* WORK INSTRUCTIONS: For the lines from the one with "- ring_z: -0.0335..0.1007" to the end of the listing below, both ends included, give an exact copy and nothing more. Do not copy pictures.

* * *

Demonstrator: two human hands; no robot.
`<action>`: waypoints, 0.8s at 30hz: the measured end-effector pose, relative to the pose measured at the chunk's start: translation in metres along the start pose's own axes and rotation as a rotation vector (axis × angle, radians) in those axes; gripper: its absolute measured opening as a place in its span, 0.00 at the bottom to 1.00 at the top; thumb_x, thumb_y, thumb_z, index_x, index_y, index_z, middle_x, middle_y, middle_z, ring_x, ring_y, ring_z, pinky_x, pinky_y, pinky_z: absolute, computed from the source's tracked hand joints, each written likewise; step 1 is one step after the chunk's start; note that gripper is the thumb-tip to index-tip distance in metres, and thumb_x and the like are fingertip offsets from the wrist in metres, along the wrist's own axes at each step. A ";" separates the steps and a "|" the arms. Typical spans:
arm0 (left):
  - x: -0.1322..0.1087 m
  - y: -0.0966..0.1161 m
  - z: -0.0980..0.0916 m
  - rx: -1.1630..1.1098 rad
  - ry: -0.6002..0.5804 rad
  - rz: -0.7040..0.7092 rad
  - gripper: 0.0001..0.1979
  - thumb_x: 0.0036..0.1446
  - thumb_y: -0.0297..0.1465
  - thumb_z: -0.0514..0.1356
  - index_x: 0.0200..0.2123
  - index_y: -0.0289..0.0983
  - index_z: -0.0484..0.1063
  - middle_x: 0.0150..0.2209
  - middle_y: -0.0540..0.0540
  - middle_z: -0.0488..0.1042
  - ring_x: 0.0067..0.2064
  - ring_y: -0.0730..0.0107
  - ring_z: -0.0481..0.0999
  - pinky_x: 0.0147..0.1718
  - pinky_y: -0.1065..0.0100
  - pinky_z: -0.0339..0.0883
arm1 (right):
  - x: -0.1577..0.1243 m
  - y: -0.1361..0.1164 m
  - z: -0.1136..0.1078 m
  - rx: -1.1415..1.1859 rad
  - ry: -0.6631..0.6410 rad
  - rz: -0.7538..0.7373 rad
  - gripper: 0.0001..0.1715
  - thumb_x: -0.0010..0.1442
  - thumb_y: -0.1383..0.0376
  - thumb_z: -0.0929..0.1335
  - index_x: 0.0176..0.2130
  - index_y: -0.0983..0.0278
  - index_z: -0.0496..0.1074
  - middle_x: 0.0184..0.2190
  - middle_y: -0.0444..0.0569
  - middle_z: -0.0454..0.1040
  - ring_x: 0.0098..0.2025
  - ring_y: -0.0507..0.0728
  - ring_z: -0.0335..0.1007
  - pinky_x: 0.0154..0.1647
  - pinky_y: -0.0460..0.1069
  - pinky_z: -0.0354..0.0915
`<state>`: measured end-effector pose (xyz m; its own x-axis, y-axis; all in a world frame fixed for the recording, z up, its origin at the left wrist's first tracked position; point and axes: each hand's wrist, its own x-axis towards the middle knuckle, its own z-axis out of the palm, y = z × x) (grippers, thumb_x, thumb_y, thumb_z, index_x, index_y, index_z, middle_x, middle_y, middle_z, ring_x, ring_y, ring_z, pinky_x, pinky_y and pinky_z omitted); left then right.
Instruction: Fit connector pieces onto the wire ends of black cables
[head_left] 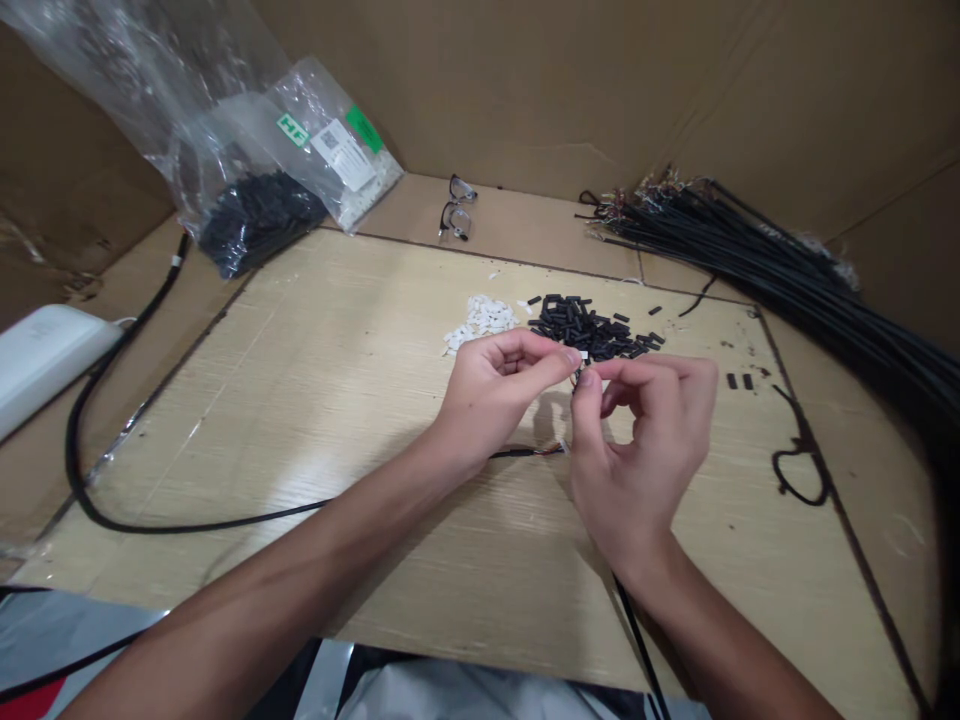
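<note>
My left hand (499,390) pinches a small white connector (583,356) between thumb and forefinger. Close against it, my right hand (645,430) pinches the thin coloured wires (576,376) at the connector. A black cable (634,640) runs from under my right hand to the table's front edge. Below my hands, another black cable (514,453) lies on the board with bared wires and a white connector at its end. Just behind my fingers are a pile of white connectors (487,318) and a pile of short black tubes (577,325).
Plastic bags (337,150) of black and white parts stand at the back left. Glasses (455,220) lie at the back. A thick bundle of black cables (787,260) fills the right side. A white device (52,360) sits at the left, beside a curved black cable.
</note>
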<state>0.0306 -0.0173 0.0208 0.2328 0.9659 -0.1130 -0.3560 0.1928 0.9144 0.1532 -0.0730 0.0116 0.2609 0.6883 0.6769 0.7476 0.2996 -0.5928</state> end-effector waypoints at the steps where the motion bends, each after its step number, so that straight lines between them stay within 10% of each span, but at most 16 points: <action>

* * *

* OUTPUT OF THE EXERCISE:
  - ring_z: -0.0335..0.1007
  - pinky_x: 0.0154..0.1647
  - pinky_y: -0.0460..0.1069
  - pinky_z: -0.0354..0.0915
`<state>`: measured end-effector pose (xyz m; its own x-axis, y-axis; all in a world frame fixed for the recording, z up, its origin at the left wrist's first tracked position; point and axes: each hand's wrist, its own x-axis towards the middle knuckle, its own z-axis out of the palm, y = z × x) (grippers, thumb_x, thumb_y, thumb_z, index_x, index_y, index_z, middle_x, middle_y, middle_z, ring_x, ring_y, ring_z, pinky_x, pinky_y and pinky_z omitted); left then right.
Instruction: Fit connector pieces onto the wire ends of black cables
[head_left] 
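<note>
My left hand (499,390) pinches a small white connector (583,356) between thumb and forefinger. Close against it, my right hand (645,430) pinches the thin coloured wires (576,376) at the connector. A black cable (634,640) runs from under my right hand to the table's front edge. Below my hands, another black cable (514,453) lies on the board with bared wires and a white connector at its end. Just behind my fingers are a pile of white connectors (487,318) and a pile of short black tubes (577,325).
Plastic bags (337,150) of black and white parts stand at the back left. Glasses (455,220) lie at the back. A thick bundle of black cables (787,260) fills the right side. A white device (52,360) sits at the left, beside a curved black cable.
</note>
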<state>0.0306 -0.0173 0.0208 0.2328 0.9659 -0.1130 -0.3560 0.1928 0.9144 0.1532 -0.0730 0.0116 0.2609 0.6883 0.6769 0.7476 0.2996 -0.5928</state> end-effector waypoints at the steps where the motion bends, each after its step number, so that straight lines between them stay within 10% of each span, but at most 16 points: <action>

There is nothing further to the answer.